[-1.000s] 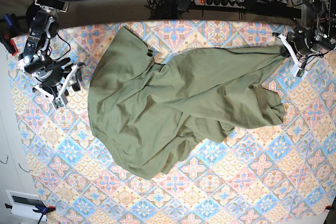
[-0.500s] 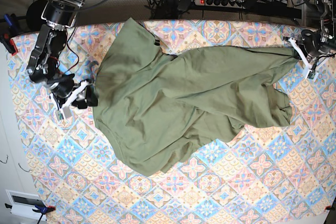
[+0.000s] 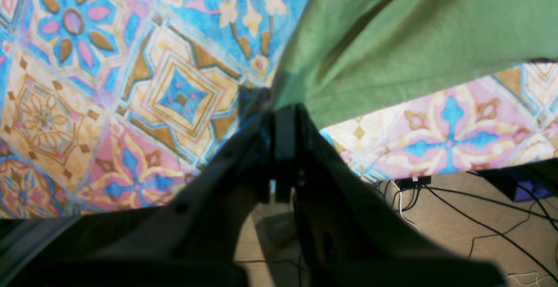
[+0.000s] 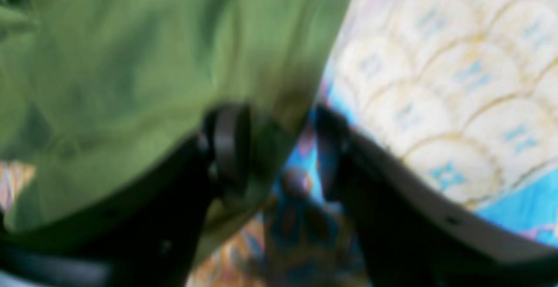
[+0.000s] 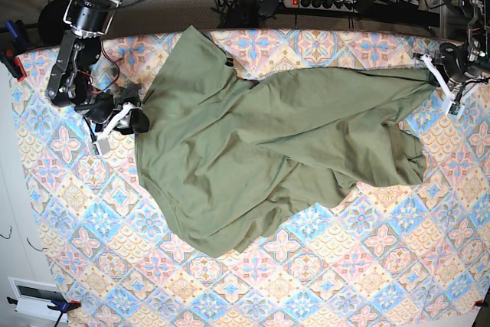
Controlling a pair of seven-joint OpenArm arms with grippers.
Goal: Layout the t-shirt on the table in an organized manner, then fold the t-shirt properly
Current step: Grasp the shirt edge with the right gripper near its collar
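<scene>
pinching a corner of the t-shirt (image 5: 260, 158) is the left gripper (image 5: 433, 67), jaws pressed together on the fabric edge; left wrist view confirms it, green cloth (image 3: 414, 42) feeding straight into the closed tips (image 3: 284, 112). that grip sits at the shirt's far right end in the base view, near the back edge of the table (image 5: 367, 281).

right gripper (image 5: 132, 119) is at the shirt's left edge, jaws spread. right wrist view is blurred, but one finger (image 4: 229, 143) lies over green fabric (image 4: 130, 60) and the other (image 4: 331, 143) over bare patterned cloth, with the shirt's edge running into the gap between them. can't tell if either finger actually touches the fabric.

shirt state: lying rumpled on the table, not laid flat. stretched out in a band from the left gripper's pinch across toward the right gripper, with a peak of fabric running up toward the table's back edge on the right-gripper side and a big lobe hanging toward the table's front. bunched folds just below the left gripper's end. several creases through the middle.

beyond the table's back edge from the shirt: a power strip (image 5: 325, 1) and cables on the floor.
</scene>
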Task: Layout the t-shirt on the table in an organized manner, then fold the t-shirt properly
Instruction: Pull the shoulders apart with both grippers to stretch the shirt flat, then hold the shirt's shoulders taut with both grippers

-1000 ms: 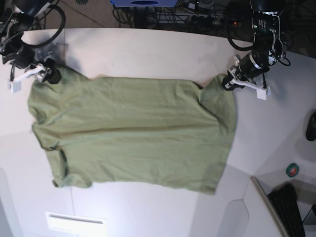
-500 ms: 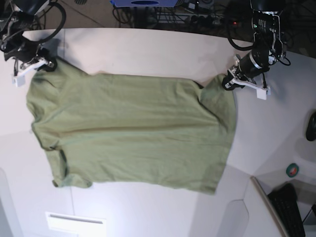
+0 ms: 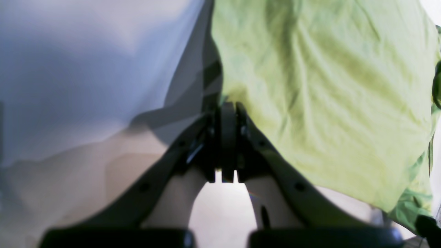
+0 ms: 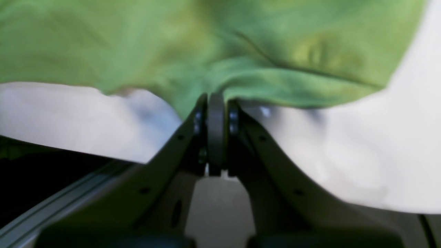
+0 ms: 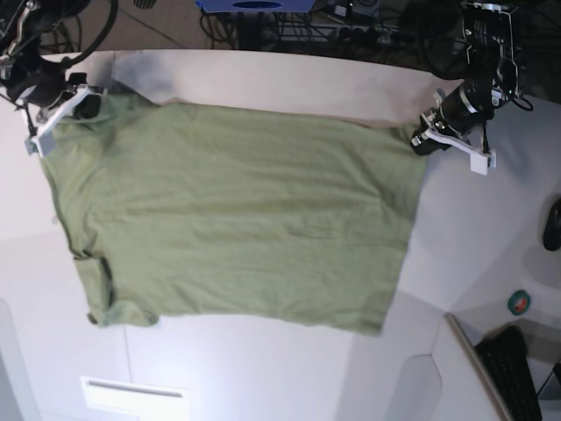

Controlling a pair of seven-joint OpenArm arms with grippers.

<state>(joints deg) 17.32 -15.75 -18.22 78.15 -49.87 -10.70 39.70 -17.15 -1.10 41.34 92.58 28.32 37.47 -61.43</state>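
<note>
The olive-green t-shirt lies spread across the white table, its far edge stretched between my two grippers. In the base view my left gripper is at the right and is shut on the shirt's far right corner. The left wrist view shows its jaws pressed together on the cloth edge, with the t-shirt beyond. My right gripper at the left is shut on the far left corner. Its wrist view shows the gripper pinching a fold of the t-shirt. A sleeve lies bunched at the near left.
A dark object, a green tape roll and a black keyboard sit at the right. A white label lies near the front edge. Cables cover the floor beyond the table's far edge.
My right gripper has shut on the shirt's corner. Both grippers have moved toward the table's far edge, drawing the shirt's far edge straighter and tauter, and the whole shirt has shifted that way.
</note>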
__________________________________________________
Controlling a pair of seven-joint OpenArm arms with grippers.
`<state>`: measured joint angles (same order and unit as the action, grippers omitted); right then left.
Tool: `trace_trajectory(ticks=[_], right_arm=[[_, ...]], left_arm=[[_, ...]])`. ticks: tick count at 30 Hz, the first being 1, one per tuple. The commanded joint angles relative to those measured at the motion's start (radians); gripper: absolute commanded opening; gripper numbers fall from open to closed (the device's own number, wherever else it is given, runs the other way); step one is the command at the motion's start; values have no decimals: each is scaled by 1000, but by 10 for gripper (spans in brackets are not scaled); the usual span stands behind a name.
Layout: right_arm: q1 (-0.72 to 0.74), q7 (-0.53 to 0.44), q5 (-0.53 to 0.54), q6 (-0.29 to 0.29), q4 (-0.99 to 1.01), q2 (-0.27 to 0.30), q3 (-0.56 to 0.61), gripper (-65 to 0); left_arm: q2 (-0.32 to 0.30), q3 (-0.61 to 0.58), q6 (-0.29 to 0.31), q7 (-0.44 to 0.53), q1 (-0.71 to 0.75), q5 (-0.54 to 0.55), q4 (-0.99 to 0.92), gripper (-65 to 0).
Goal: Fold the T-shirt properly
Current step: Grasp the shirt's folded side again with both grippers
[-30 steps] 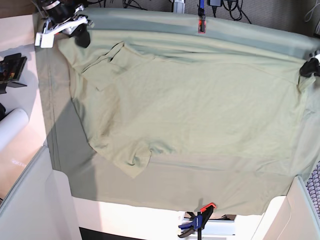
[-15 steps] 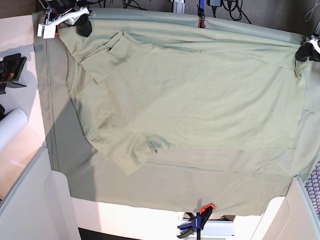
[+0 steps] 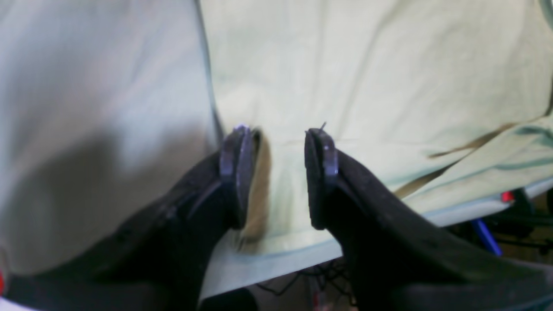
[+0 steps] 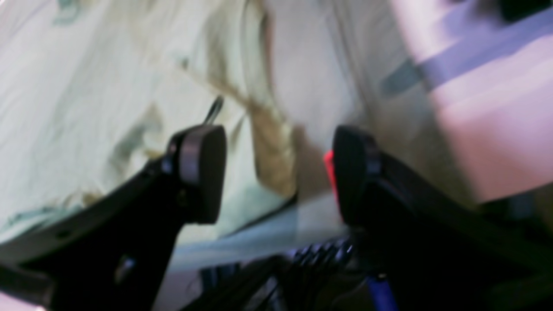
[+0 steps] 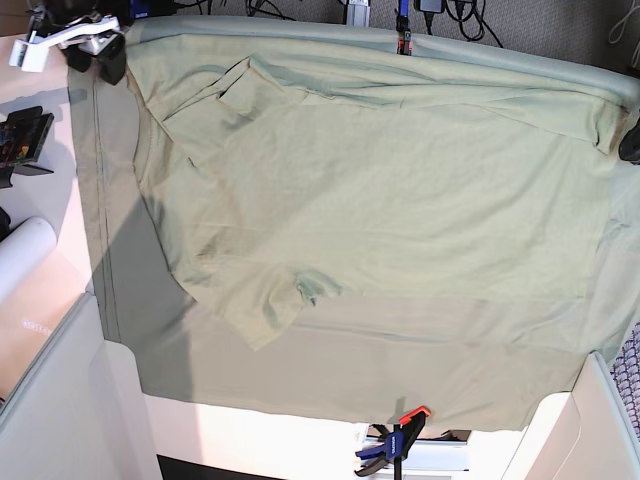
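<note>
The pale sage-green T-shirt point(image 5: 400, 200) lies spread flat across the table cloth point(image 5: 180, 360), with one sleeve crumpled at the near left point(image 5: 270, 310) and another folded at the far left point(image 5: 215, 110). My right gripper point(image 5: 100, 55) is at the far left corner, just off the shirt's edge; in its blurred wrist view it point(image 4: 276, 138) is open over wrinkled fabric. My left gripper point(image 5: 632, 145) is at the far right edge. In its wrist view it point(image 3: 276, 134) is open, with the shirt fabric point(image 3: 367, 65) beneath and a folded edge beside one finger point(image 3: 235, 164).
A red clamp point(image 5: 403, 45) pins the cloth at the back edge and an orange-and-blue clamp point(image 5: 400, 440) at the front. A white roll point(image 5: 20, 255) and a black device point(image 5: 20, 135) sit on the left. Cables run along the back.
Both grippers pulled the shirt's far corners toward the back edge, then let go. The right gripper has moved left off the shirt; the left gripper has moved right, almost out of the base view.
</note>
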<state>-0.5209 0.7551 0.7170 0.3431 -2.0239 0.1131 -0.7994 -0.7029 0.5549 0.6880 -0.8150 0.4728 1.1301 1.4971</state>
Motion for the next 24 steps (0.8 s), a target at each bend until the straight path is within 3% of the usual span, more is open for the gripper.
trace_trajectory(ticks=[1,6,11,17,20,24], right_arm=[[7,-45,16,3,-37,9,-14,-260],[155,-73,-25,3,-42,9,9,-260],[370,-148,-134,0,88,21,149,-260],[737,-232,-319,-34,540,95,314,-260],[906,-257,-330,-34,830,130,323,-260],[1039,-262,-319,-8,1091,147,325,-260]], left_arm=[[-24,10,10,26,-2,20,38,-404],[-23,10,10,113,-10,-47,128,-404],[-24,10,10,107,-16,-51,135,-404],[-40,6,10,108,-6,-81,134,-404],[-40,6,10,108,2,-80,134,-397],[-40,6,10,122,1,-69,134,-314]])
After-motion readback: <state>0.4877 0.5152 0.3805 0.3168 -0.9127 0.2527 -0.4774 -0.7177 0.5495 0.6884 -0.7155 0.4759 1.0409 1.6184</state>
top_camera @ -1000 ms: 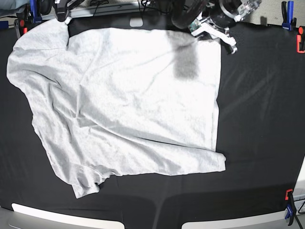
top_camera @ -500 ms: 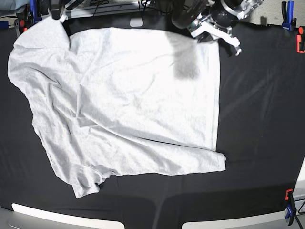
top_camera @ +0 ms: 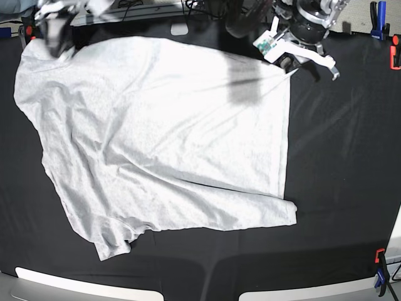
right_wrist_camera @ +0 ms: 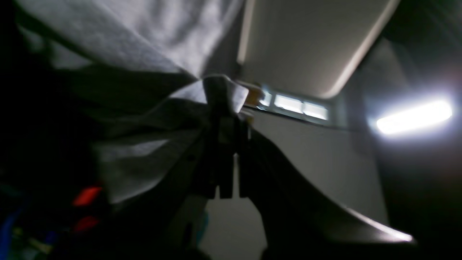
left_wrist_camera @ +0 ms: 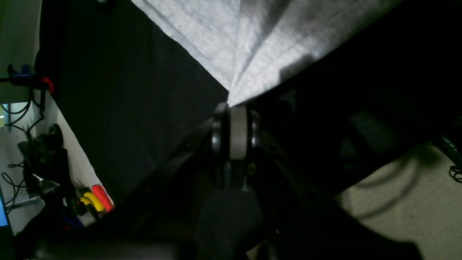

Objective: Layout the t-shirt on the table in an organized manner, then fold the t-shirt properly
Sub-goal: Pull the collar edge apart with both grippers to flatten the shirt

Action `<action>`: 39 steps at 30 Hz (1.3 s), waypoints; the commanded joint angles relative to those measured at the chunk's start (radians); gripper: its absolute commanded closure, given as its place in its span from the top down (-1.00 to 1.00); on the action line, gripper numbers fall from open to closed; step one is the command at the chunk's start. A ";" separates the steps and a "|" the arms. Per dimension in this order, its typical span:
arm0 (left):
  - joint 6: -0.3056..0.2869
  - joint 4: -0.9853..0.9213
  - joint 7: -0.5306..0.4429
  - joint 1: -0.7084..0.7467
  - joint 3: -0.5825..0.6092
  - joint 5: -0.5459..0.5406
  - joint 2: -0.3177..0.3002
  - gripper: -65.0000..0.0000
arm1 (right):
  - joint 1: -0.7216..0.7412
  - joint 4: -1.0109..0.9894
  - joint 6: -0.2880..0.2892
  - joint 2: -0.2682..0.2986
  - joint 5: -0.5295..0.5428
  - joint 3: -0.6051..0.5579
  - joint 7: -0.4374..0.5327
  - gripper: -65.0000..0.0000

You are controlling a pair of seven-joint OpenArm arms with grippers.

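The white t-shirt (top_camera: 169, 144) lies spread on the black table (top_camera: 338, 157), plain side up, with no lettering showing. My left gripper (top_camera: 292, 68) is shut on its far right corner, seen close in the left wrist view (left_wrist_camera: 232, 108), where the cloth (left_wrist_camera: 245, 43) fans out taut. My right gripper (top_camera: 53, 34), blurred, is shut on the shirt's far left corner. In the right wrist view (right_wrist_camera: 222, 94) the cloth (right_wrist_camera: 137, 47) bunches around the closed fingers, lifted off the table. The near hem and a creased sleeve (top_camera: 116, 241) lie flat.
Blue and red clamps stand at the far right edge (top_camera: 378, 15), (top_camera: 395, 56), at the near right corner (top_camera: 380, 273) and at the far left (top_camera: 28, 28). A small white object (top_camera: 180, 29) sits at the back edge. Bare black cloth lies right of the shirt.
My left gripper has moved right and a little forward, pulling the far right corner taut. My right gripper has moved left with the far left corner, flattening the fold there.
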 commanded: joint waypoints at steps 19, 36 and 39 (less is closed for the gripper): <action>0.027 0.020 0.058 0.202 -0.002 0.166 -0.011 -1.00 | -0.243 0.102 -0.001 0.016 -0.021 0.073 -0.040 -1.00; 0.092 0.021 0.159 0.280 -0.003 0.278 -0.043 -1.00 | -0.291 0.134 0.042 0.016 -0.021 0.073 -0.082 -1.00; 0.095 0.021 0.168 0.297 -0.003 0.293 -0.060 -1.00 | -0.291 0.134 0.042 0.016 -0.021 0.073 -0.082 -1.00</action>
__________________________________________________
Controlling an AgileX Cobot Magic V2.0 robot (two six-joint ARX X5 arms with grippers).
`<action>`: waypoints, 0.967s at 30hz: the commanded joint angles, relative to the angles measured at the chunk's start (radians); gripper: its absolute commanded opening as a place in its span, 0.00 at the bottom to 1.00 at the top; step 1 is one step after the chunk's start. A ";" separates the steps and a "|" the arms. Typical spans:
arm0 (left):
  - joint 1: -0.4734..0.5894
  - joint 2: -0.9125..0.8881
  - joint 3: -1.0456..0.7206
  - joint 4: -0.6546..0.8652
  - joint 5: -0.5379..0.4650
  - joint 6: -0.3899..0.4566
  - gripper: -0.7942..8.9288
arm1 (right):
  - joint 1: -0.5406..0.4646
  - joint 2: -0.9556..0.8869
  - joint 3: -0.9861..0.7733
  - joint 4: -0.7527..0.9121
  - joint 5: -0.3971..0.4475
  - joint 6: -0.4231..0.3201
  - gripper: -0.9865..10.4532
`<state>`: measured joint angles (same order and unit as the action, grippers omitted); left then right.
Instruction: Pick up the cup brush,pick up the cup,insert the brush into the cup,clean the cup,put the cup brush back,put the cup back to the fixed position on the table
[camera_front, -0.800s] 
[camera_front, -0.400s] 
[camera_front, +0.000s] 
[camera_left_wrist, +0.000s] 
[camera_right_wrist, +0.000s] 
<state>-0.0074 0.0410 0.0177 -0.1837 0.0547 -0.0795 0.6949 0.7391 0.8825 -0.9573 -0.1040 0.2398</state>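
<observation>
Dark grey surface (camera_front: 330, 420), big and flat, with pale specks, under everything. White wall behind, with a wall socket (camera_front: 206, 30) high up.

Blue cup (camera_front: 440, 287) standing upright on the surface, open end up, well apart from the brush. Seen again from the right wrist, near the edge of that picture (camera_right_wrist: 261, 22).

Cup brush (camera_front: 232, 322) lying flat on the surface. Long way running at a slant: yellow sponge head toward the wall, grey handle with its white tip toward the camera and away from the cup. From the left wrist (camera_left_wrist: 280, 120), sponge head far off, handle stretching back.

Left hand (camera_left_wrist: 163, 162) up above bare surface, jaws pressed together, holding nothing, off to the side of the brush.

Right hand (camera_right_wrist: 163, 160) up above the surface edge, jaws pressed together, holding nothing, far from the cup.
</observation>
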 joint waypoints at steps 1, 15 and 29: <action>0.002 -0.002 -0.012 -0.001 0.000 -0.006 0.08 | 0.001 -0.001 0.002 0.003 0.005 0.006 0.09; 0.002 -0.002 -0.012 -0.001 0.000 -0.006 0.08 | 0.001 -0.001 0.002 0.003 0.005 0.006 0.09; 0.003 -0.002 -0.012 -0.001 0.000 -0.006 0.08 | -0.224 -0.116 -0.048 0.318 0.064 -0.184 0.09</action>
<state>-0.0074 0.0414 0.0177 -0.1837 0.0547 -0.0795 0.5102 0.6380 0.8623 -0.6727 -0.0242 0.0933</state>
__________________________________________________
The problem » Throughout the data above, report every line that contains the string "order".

Result »
`<state>`: measured joint angles (same order and unit as the action, grippers omitted); right then left.
Action `<action>`: 39 steps at 30 Hz (1.3 s), waypoints; the commanded joint angles relative to those measured at the chunk's start (radians); gripper: its absolute commanded closure, given as its place in its span from the top down (-1.00 to 1.00); on the action line, gripper numbers fall from open to closed; step one is the command at the chunk's start. A ";" separates the steps and a "|" the arms. Per dimension in this order, its typical span:
`<state>`: measured joint angles (same order and unit as the action, grippers omitted); left then right.

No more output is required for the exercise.